## What to do
Each line containing the word "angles" must be copied from the material below.

Information shown below:

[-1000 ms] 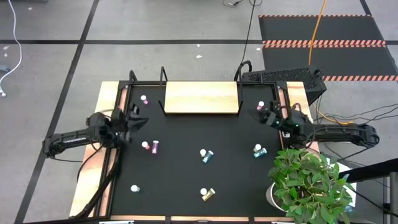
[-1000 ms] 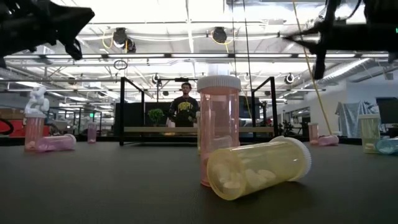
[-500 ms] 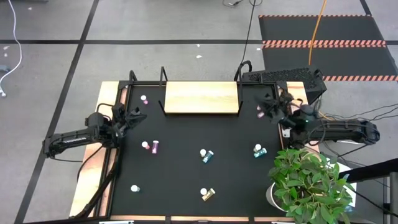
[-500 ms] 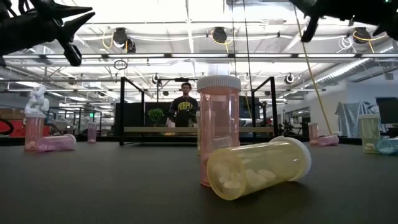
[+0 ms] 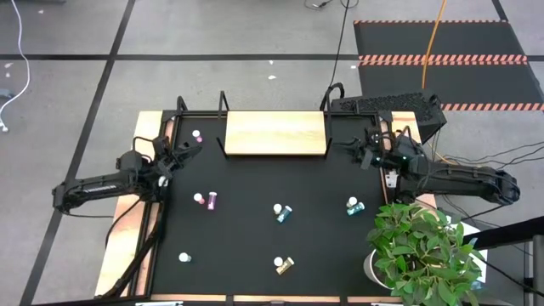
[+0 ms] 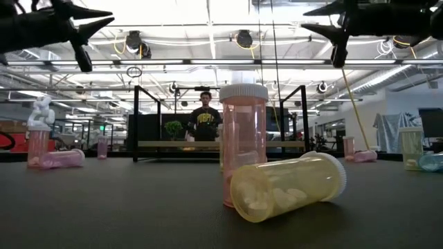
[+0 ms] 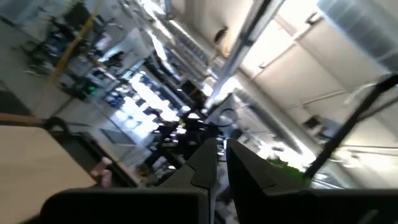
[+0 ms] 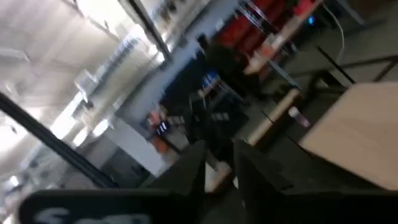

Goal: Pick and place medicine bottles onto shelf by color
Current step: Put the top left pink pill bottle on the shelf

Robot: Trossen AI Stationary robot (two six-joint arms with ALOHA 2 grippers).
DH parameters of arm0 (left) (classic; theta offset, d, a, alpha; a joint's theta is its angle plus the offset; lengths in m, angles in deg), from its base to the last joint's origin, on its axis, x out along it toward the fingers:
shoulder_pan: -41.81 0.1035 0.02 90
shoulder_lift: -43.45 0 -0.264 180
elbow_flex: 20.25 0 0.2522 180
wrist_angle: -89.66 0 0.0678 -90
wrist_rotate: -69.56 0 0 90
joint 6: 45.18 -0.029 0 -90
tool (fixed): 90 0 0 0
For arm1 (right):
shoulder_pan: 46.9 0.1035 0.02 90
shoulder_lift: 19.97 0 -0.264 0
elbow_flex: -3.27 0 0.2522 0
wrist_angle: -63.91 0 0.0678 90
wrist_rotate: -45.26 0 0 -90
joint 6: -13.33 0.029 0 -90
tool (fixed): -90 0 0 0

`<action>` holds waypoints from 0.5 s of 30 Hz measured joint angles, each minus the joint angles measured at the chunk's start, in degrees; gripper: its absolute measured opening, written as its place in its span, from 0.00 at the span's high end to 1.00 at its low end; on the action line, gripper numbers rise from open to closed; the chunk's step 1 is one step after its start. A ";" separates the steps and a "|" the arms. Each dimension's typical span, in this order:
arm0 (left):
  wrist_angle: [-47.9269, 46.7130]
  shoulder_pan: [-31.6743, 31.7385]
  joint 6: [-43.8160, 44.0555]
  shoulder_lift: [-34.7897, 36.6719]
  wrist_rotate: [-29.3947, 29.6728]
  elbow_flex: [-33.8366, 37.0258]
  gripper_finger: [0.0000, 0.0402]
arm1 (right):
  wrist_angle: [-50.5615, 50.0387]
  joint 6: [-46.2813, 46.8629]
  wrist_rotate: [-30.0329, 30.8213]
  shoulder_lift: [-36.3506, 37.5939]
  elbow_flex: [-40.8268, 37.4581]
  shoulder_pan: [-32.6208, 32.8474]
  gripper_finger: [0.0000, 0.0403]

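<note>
**both arms up, shelf bare, bottles waiting on the table**

while the shelf [image 5: 274, 133] at the far middle of the table [image 5: 255, 238] carries no bottles, the step in hand looks like the reach toward a first pick. the left gripper [image 5: 189, 150] hangs near the shelf's left end, fingers pressed together and empty. the right gripper [image 5: 355, 152] hovers off the shelf's right end; its fingers stand a little apart in its own wrist view, with nothing between them.

the medicine bottles lie scattered well apart. a pink bottle [image 5: 196, 135] stands at the far left, just beyond the left gripper. a pink pair [image 5: 206, 200] sits left of centre, a teal pair [image 5: 282, 212] in the middle, another teal pair [image 5: 352, 205] to the right, one teal bottle [image 5: 184, 257] near left, and a yellow pair [image 5: 284, 265] at the near edge.

the next move probably calls for one arm to tip down over a bottle, widen its fingers and settle around so small a body without knocking its neighbour.

the high view alone gives this layout and shows the shelf top bare. the low view shows what it cannot: in the near pair an upright pale pink bottle [image 6: 243, 142] stands behind a yellow bottle [image 6: 289, 186] lying on its side, touching or nearly so, and both grippers ride well above the tabletop. a person [image 6: 205, 122] stands beyond the table.
</note>
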 joint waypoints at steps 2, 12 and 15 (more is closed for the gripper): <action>-0.93 -0.66 -1.89 -3.89 1.74 -3.13 0.91 | -3.40 -2.68 -2.54 0.04 1.81 -0.94 0.72; -11.97 -2.29 -9.08 -24.96 4.90 -23.62 0.91 | -22.64 -19.56 -3.43 -0.41 15.68 -6.57 0.61; -16.32 -2.10 -11.78 -29.77 7.50 -29.31 0.91 | -32.51 -23.36 0.12 -1.34 20.71 -8.80 0.61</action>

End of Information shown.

## Solution to this exercise
DH parameters of arm0 (left) (classic; theta offset, d, a, alpha; a joint's theta is its angle plus the offset; lengths in m, angles in deg), from its base to the last joint's origin, on its axis, x out along it toward the fingers:
`<action>` holds waypoints from 0.5 s of 30 Hz measured joint angles, each minus the joint angles measured at the chunk's start, in degrees; gripper: its absolute measured opening, written as its place in its span, from 0.00 at the span's high end to 1.00 at its low end; on the action line, gripper numbers rise from open to closed; the chunk's step 1 is one step after its start. A ";" separates the steps and a "|" the arms. Each dimension's typical span, in this order:

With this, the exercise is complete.